Task to complete: Pick out every line of the entries below where "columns" occurs, and copy those lines.

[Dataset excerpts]
#####

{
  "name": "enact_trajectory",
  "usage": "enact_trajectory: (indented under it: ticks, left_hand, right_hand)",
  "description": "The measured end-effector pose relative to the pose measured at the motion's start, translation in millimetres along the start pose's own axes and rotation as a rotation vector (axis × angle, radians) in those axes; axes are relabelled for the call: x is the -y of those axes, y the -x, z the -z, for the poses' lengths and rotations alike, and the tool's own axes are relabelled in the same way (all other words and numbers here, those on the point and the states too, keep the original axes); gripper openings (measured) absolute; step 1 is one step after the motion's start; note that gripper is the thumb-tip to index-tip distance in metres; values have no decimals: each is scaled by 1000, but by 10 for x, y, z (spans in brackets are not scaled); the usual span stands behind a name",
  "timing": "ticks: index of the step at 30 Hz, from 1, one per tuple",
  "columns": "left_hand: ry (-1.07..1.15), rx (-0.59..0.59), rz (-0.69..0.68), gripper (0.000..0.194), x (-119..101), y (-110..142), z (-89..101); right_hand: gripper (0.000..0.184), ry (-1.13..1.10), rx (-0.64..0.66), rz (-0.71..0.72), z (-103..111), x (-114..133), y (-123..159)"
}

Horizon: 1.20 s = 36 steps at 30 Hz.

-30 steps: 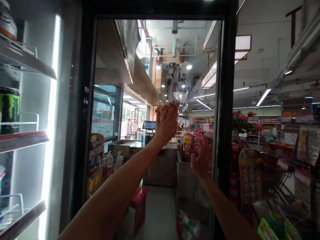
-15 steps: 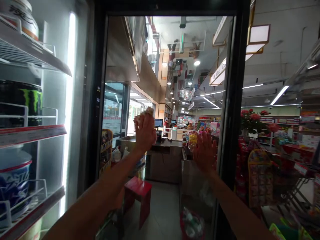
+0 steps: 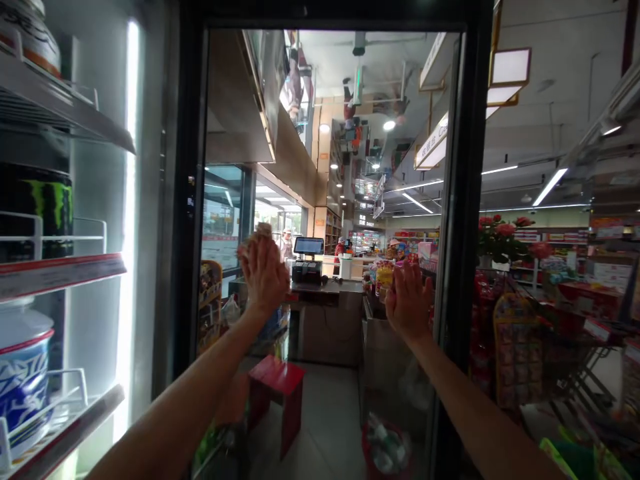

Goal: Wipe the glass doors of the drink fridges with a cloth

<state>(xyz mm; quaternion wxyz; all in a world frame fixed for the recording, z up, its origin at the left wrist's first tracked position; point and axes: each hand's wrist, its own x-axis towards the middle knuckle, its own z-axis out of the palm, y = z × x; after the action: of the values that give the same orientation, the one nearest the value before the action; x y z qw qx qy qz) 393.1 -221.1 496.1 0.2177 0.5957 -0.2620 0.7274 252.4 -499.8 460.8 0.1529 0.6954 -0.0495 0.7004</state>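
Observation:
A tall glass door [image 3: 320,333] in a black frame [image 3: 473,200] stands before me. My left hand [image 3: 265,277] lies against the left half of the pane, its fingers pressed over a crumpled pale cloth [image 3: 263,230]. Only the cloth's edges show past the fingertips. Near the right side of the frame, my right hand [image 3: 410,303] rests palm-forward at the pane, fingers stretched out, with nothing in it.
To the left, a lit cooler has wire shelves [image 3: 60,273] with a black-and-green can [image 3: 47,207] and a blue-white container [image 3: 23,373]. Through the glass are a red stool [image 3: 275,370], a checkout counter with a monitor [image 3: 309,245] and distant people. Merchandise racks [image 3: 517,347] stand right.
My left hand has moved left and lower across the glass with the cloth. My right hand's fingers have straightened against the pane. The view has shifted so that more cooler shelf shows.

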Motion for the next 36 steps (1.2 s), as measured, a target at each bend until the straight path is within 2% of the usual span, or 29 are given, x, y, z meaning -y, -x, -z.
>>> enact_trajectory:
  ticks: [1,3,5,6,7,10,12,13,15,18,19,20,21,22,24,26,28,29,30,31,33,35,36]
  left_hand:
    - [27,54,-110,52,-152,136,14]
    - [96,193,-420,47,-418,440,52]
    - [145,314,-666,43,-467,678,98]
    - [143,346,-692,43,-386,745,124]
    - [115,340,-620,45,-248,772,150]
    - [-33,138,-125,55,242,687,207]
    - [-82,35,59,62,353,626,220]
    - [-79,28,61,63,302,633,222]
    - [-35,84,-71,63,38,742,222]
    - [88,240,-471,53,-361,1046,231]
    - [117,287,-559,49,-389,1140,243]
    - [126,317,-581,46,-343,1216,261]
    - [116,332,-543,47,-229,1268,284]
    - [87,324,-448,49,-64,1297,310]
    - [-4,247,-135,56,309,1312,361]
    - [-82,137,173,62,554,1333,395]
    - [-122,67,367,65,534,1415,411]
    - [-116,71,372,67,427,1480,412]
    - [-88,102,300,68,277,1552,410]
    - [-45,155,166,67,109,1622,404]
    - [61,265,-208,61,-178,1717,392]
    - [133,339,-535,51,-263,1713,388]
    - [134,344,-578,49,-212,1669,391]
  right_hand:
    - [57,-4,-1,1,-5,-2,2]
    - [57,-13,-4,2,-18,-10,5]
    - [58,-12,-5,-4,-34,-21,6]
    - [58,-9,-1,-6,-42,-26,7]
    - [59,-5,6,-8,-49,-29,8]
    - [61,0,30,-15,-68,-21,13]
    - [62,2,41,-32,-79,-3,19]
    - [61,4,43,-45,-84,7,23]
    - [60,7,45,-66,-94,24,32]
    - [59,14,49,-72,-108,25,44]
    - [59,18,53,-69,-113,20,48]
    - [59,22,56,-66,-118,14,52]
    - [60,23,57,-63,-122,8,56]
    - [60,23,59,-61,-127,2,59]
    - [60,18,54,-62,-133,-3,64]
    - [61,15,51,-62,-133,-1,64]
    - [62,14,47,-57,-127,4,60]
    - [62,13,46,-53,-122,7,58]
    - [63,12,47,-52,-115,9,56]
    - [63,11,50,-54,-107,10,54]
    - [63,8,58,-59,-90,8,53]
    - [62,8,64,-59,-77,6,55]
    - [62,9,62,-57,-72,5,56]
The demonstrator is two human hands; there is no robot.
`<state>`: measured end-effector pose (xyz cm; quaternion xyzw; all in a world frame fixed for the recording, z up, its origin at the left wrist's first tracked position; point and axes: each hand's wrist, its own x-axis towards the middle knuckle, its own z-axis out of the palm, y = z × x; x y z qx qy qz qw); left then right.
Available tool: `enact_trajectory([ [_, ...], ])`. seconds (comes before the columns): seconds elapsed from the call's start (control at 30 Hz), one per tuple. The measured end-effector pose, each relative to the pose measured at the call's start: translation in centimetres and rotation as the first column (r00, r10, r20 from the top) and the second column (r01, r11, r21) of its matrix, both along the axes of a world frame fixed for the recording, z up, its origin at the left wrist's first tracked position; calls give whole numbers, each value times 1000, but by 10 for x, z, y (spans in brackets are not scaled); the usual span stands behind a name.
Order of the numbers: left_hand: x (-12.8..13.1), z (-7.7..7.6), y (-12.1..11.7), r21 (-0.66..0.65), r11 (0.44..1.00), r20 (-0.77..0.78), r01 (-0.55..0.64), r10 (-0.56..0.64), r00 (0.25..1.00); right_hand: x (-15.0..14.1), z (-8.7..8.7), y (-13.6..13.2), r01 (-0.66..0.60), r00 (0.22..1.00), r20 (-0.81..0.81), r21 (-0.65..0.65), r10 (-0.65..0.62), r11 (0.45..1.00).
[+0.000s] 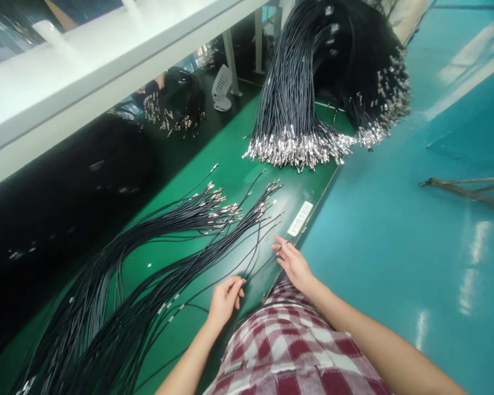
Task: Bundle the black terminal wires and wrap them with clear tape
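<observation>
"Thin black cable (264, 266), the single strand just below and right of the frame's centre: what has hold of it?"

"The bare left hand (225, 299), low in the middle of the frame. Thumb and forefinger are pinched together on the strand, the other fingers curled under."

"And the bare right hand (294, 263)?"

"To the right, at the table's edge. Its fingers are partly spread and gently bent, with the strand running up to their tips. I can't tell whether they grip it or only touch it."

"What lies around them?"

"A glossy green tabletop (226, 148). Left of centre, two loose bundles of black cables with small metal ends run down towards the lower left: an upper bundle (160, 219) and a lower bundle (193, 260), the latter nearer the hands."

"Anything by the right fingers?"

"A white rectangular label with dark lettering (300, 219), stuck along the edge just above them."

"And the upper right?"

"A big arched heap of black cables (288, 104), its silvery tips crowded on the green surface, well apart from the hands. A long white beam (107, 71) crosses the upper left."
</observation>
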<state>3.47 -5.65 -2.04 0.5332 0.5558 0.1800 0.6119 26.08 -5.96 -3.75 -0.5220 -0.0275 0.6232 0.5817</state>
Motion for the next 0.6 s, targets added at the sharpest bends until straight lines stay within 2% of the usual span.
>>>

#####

Reply to the task:
  "columns": "left_hand: ry (-1.07..1.15), rx (-0.59..0.59), rz (-0.69..0.68), gripper (0.000..0.194), x (-119..101), y (-110..142), z (-89..101); right_hand: gripper (0.000..0.184), ry (-1.13..1.10), rx (-0.64..0.66), rz (-0.71..0.72), z (-103..111), x (-114..133), y (-123..159)"
Available tool: `enact_trajectory([ [_, ...], ])`. seconds (comes before the columns): seconds elapsed from the call's start (control at 30 Hz), one per tuple. The measured end-effector pose, each relative to the pose measured at the call's start: translation in centimetres and rotation as the first column (r00, r10, r20 from the top) and the second column (r01, r11, r21) of its matrix, both along the axes of a world frame fixed for the recording, z up, its origin at the left wrist's first tracked position; calls give whole numbers, each value times 1000, but by 10 for x, z, y (spans in brackets are not scaled); the usual span stands behind a name.

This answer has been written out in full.